Basic information

  • Course title: SDS/MTH 220: Introduction to Probability and Statistics
  • Instructor: Albert Y. Kim - Assistant Professor of Statistical & Data Sciences
  • Email: Slack team: Click hashtag icon in navbar for the browser interface or use the desktop app.
  • Meeting locations/times:
    • Lectures: MWF 11:00-12:10 - Sabin-Reed 301
    • Labs: Held by Dr. Jenny Smetzer (Note lab end times are incorrectly listed on Course Search)

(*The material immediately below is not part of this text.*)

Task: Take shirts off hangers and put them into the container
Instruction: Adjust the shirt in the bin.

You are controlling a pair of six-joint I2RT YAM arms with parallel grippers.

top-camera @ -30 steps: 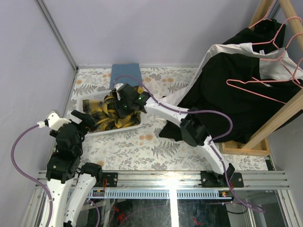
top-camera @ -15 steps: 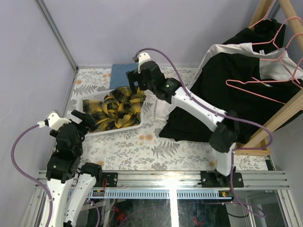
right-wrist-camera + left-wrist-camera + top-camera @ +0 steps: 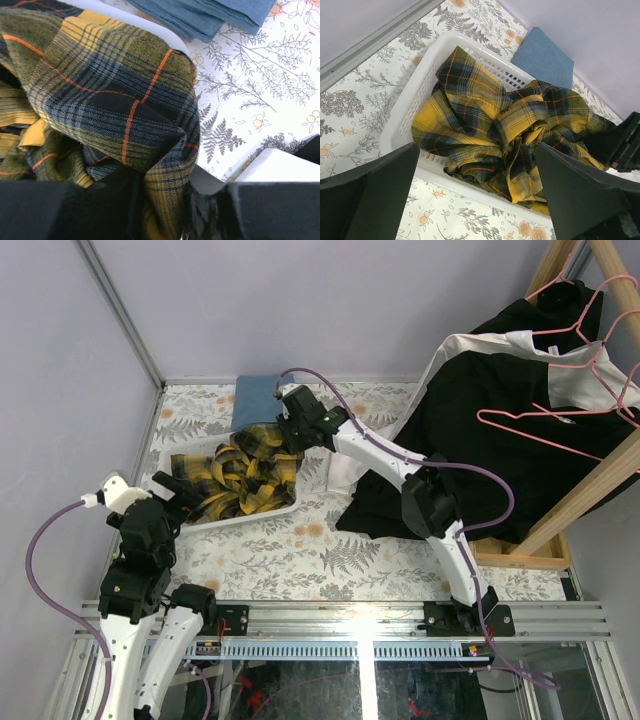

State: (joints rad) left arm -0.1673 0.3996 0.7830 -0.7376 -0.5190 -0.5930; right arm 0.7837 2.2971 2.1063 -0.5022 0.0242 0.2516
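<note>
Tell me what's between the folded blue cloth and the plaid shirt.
Only the white basket's far wall, clearest in the left wrist view: the blue cloth lies outside it, the plaid shirt inside.

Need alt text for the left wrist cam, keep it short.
A yellow-and-black plaid shirt lies heaped in a white perforated basket on a floral table. The open left gripper hangs above it, its black fingers filling the bottom corners. A folded blue cloth lies beyond the basket.
</note>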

      • Sec 01: Tue 1:00-2:20 - Sabin-Reed 301
      • Sec 02: Tue 3:00-4:20 - Sabin-Reed 301
  • Outside help:
    • The #questions channel on Slack.
    • Spinelli Center for Quantitative Learning Tutoring: Sunday thru Thursday 7-9pm in Sabin-Reed 301.

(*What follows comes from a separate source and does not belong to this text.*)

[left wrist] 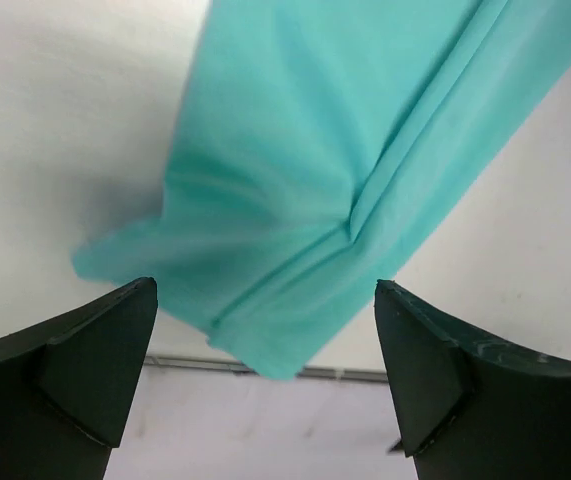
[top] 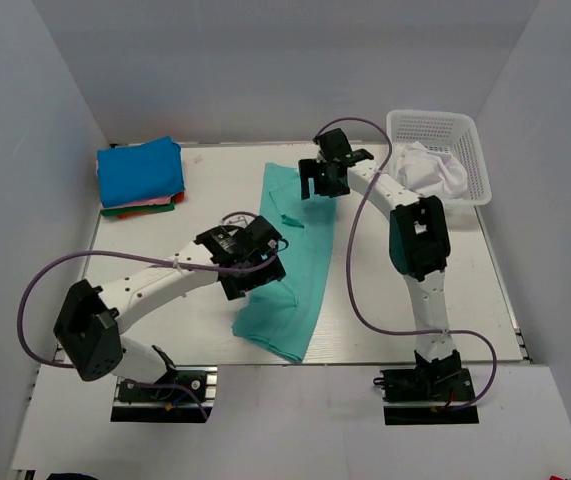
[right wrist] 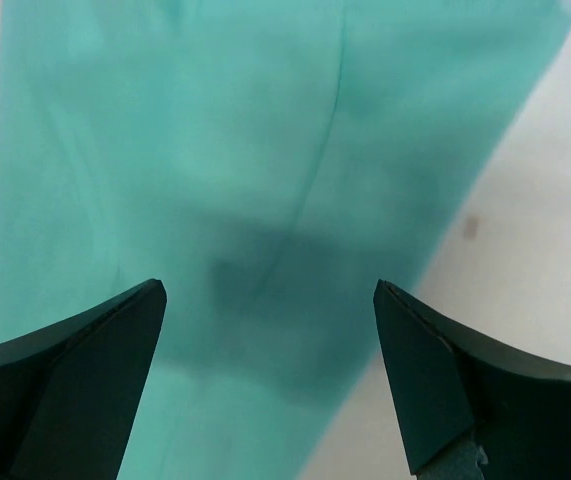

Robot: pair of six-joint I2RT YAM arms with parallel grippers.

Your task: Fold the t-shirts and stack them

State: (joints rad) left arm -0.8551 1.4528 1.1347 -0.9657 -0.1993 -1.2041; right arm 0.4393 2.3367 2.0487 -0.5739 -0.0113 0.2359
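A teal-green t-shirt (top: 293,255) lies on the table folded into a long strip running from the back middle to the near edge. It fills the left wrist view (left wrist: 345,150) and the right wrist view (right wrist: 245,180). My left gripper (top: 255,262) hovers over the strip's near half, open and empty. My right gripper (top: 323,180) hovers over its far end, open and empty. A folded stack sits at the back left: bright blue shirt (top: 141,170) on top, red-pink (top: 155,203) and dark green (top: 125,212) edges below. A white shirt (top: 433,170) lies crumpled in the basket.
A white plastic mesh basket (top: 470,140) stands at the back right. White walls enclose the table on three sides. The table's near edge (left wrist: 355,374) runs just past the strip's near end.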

    • Albert’s office hours in McConnell Hall 215: Mon & Wed 2:45-4:00 and by apppointment (click here to book). If you’re having R or RStudio issues, please have your computer and RStudio loaded and ready to go.

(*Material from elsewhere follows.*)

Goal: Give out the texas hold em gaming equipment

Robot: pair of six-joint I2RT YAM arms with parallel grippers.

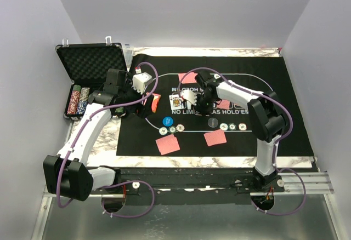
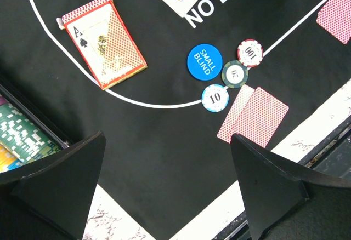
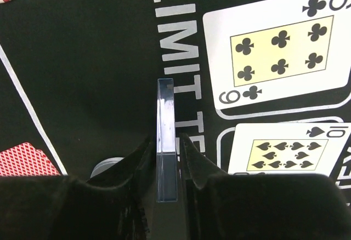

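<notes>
My left gripper is open and empty, high over the mat's near left corner. Ahead of it lie the red-orange card box showing an ace of spades, a blue SMALL BLIND button, three striped chips and two red-backed cards. My right gripper is shut on a clear flat piece held edge-on over the mat's middle. Face-up nine of clubs and ten of spades lie to its right.
The black felt mat covers the marble table. The open black case with rows of chips stands at the left. More red-backed cards, a black button and three chips lie near the front.
</notes>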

    • Jenny’s office hours in Bass 403: By apppointment on Tu 11:00-12:20 and Wed 10:00-12:20 and 1:00-2:00 (click here to book).
    • Spinelli Center Data Counselor Vahab Khademi in Seelye 207: By appointment (click here to book).

Instructor work-life balance

  • I will respond to Slack messages sent during the week within 24h. I will respond to Slack messages sent during the weekend at my own discretion.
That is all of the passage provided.